只要他的意識愿意,靈體隨時能夠回到自己的身體之中,而某種力量將會從歷史迷霧中獲取過去還活著的他的狀態,將其嫁接到徹底死去的尸體上,讓他完成“復活”。
這是“奇跡”的力量。
奇跡……奇跡師?
克萊恩瞬間明悟,包括自己穿越后附身在“克萊恩·莫雷蒂”身上,讓舉槍自盡的肉體復活那次在內,兩次死亡后復生都是“奇跡”之力的體現,而這種力量來源于序列2的“奇跡師”,被他提前借用了。
“根據我之前的推測,這種復活的機會一共有四次,而這已經是第三次了……這是否意味著,‘奇跡’也是有限度的?

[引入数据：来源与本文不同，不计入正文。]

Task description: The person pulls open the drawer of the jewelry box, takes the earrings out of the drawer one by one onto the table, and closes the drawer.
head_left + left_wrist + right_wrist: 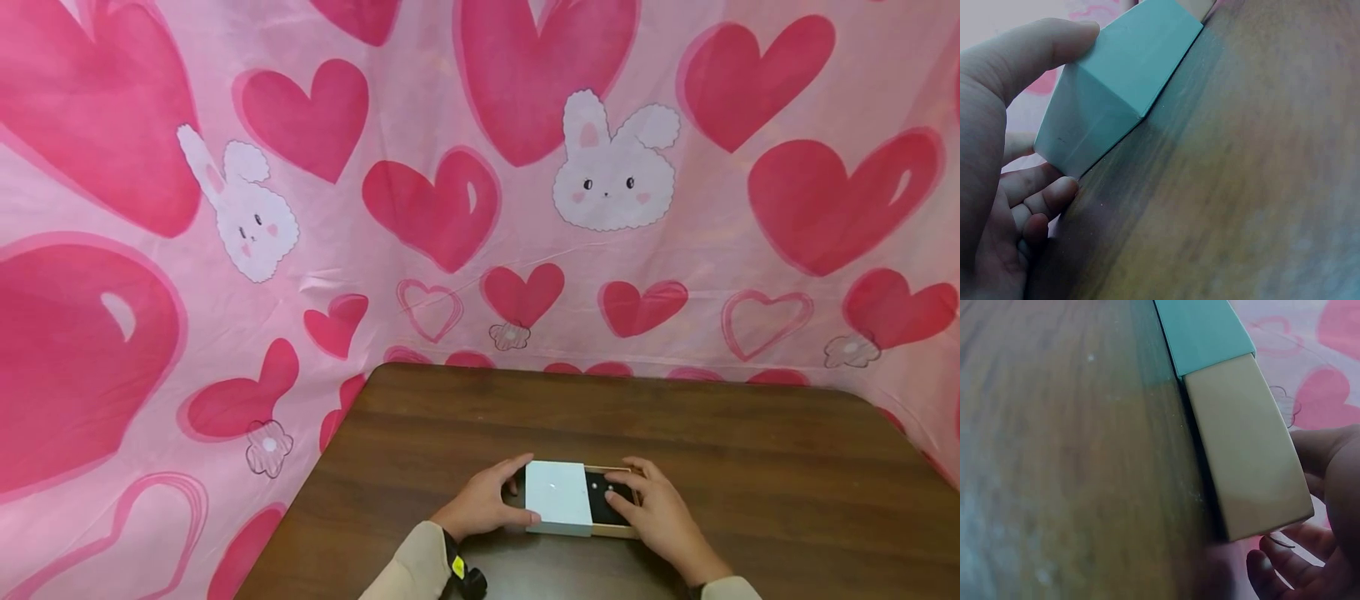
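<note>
A slide-out jewelry box lies on the table, its pale blue sleeve point(553, 492) partly drawn off a tan drawer point(1247, 450). My left hand point(483, 498) grips the sleeve's left end, thumb point(1054, 40) on the near edge and fingers toward the far side. A black insert point(598, 510) fills the drawer's exposed part, with two small shiny studs on it. My right hand point(663, 512) holds the drawer's right end; its thumb and index finger reach over the insert close to the studs. A thin brown strip point(1282, 542) shows by its fingers point(1263, 572) at the drawer's end.
The dark brown wooden table point(600, 417) extends around the box. Behind and to the left hangs a pink cloth point(427, 117) printed with hearts and rabbits. A black strap with a small camera point(467, 575) is on my left wrist.
</note>
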A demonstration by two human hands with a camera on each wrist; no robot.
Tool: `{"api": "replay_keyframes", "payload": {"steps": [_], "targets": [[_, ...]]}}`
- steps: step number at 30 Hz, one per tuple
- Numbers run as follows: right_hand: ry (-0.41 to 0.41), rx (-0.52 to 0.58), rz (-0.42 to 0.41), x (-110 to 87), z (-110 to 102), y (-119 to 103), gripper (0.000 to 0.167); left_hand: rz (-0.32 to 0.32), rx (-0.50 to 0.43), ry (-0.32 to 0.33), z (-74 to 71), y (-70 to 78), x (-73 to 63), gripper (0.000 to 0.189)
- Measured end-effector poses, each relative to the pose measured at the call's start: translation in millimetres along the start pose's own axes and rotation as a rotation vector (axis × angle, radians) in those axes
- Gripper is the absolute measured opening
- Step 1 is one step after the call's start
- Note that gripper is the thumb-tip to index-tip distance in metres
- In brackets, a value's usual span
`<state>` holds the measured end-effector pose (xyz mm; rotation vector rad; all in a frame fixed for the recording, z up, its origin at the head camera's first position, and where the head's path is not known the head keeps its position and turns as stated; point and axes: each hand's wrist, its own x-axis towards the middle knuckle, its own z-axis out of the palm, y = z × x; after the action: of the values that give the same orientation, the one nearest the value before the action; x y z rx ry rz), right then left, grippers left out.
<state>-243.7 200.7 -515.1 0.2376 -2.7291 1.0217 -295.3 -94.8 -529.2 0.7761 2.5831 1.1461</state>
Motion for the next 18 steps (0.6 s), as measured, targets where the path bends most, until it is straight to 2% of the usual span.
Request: {"api": "replay_keyframes", "payload": {"steps": [6, 13, 18], "targets": [[-0.024, -0.014, 0.014, -0.8, 2.7, 2.5, 0.013, -0.001, -0.002, 0.003, 2.3, -1.7, -0.6, 0.090], [0.000, -0.048, -0.017, 2.2, 1.7, 0.9, 0.011, 0.000, -0.007, -0.008, 1.3, -2.1, -0.3, 0.089], [-0.024, -0.086, -0.019, 5.0, -0.4, 0.0, 0.010, 0.007, -0.003, -0.010, 0.6, -1.4, 0.7, 0.089]]}}
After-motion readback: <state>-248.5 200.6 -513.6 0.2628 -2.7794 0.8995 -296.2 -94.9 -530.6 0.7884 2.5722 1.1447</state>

“等我晉升為真正的‘奇跡師’,這些復活次數會進一步恢復,還是保持目前的狀態?如果是后者,那也太虧了吧,別的奇跡師都能復活四次,而我只剩一次了……
“當然,相比那些死后根本沒有復活機會的中低序列‘占卜家’來說,我已經太過幸運了。”
想到廷根市死在自己眼前的燕尾服小丑,貝克蘭德在自己和莎倫小姐的反擊下死去的羅薩戈,克萊恩不禁撇了撇嘴,為自己的貪心不足感到羞恥。

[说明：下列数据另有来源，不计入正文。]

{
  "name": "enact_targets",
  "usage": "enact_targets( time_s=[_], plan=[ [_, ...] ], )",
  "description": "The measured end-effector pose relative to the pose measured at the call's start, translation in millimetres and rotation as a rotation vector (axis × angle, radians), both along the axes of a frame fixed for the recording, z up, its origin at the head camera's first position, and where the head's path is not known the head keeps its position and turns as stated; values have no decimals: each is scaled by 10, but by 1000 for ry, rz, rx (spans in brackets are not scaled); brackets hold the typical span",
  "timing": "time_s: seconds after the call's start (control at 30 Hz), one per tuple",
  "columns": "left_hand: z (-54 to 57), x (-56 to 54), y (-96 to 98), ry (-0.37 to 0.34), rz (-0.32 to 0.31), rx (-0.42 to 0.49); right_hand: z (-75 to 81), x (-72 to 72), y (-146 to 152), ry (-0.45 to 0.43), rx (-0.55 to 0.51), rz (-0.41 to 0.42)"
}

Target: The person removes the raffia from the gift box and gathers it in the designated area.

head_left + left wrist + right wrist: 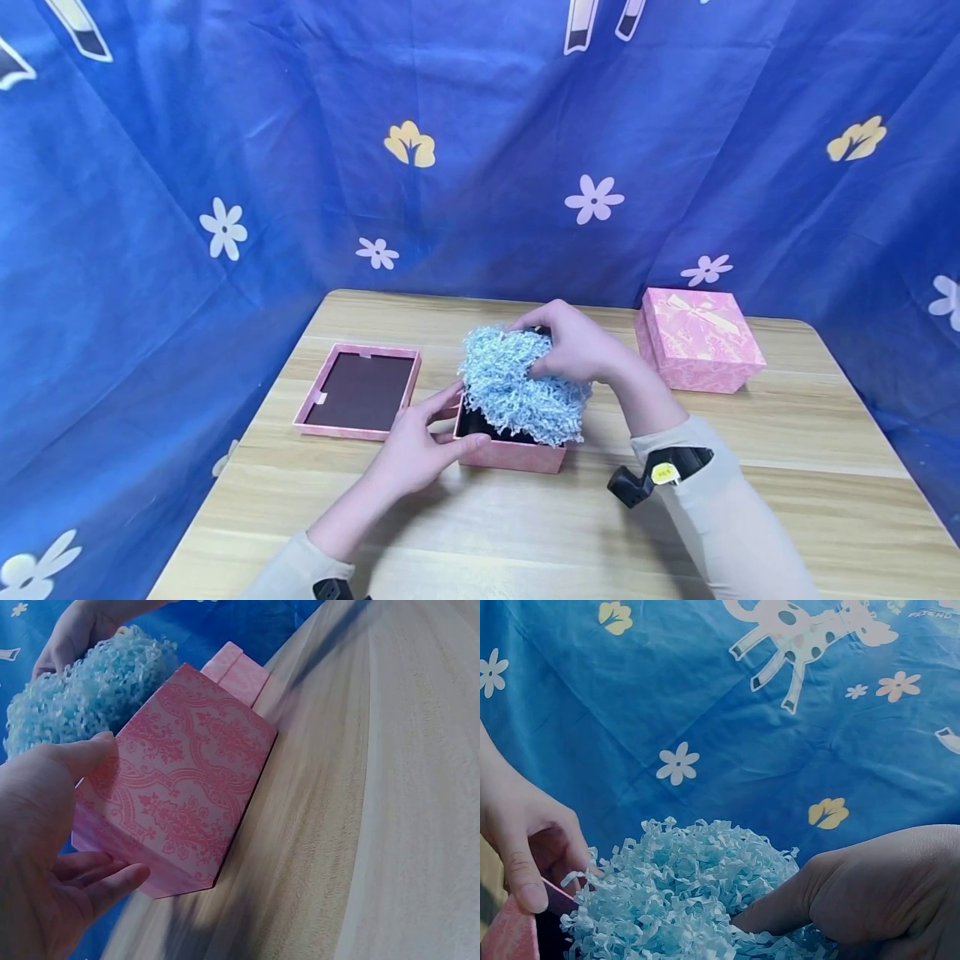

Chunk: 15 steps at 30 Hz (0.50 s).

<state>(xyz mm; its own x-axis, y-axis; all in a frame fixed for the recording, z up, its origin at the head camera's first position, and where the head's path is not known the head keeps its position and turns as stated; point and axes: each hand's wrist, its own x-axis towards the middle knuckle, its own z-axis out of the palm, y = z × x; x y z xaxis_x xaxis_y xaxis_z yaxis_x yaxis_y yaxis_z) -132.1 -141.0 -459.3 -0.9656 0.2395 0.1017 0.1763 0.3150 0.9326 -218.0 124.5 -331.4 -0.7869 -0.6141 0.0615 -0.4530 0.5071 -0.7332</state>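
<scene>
A pink patterned gift box [517, 456] with a dark inside sits on the table in front of me. My left hand [420, 446] holds its near left corner, thumb at the front rim and fingers along the left side. A fluffy clump of light blue shredded paper [517, 387] bulges above the box's rim and covers most of the opening. My right hand [577, 343] grips this clump from above at its right side. In the right wrist view, the thumb [776, 909] sinks into the strands; the other fingertips are hidden there.
Left of the box lies a pink-rimmed lid [360, 392], its dark inside facing up. A second pink gift box [701, 340] with a pale bow stands closed at the back right of the wooden table [787, 492]. Behind hangs a blue patterned cloth [487, 192].
</scene>
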Motion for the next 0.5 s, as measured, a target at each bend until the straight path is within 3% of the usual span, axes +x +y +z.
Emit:
enact_targets(
  time_s=[0.3,0.5],
  plan=[
    [-5,5,7,-4,-8,18,96,45,260,22,-50,-12],
    [-21,3,9,-5,-7,13,101,97,476,-16,-105,-57]
  ],
)
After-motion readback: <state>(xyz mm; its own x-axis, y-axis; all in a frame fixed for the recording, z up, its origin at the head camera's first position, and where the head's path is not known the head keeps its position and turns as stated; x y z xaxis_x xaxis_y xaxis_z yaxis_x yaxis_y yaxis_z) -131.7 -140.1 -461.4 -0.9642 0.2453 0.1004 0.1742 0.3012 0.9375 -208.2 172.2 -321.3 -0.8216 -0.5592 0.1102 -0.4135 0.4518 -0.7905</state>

而且這讓他發現,提前預支“奇跡師”的復活顯然不是途徑本身的力量,很大概率來自“源堡”的權限,否則其他占卜家必然也有類似力量的體現。
更何況真正意義上的第一次復活,是在他還沒有加入“值夜者”,還是普通人的那個血月夜晚,哪怕“占卜家”能預支奇跡,也輪不到他,萬一他最終選擇了“窺秘人”或“不眠者”途徑呢?
“這就是我最擔心的問題,看似源于自我的選擇,實際上都是早就注定的……”
想到在“穿越”當天路過馬戲團占卜屋抽到的“愚者”牌,想到自己在灰霧之上自稱愚者,想到決定魔藥途徑前看到的羅塞爾日記,克萊恩就感覺命運似乎早就為自己畫好了一條看似平坦,實則無比兇險的道路。

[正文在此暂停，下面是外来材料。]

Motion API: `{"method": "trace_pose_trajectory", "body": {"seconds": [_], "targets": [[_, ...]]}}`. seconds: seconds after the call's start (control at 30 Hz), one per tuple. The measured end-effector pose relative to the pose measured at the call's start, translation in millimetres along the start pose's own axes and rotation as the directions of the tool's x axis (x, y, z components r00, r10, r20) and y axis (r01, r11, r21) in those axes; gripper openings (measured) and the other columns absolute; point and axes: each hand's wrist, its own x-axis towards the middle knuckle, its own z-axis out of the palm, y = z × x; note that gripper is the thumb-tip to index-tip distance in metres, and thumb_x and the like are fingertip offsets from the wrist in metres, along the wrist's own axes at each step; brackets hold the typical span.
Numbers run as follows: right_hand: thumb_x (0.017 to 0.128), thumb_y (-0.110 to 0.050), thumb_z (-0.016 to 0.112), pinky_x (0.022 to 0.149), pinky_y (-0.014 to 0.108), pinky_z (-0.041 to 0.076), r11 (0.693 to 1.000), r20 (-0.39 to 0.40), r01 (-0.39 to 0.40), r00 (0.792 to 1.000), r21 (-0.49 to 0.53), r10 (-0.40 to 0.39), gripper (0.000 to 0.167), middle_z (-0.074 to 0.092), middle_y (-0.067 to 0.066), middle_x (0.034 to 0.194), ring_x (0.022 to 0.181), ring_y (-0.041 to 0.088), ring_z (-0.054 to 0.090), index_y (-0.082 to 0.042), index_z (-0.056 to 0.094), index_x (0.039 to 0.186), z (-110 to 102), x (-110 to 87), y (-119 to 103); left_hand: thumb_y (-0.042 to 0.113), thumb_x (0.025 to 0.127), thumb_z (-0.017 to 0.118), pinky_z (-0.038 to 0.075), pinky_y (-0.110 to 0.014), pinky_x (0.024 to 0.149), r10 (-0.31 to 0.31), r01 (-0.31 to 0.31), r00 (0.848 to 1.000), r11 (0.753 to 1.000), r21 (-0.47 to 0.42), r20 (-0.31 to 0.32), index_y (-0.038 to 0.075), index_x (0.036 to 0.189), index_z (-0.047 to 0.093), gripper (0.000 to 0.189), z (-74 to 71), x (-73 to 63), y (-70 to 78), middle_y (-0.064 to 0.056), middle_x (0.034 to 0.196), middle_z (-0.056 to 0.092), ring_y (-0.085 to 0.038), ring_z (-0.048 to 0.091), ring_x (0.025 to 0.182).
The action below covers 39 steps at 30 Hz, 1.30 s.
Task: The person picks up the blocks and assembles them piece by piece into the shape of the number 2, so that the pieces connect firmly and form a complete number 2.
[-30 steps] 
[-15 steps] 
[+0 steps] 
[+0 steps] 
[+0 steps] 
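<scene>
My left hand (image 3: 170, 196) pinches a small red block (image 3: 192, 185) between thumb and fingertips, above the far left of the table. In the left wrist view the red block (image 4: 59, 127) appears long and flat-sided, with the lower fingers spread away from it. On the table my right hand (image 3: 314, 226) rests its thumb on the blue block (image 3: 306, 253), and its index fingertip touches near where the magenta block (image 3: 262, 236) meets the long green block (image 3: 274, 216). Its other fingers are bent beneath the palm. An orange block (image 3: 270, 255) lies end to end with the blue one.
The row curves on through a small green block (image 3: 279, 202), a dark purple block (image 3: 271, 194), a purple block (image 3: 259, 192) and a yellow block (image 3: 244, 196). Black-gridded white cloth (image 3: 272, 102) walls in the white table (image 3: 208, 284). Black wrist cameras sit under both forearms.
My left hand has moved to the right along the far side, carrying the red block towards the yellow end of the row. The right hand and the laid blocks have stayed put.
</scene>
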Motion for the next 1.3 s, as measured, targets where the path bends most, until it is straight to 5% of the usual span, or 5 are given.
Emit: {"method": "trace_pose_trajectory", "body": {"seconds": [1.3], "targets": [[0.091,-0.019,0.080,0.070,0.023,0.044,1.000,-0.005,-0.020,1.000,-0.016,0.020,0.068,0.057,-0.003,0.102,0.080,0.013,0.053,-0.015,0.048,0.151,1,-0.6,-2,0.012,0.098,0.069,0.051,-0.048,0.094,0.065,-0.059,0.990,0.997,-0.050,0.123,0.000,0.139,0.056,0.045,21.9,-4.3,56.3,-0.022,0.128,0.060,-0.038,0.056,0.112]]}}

“所有命運的饋贈,早已在暗中標注好了價格,就像我現在只能前往神棄之地,成為‘奇跡師’來歸還這些復活的機會……”
他無聲吐槽道,看著自己的尸體在一陣暗紅色光芒中消失,旋即再次出現在另一間風格明顯不同的地下室內。
根據周圍的環境,他能確定,“自己”已經來到了神棄之地。
與他一同出現的還有提著馬燈的安吉爾,后者四下望了望,目光停留在腳旁的克萊恩尸體上,微笑著俯下身,將他上半身抱起,親吻了他有些冰冷的嘴唇。
“該醒來了,睡美人。”
她低聲說著只有自己和對方才懂的童話故事名稱。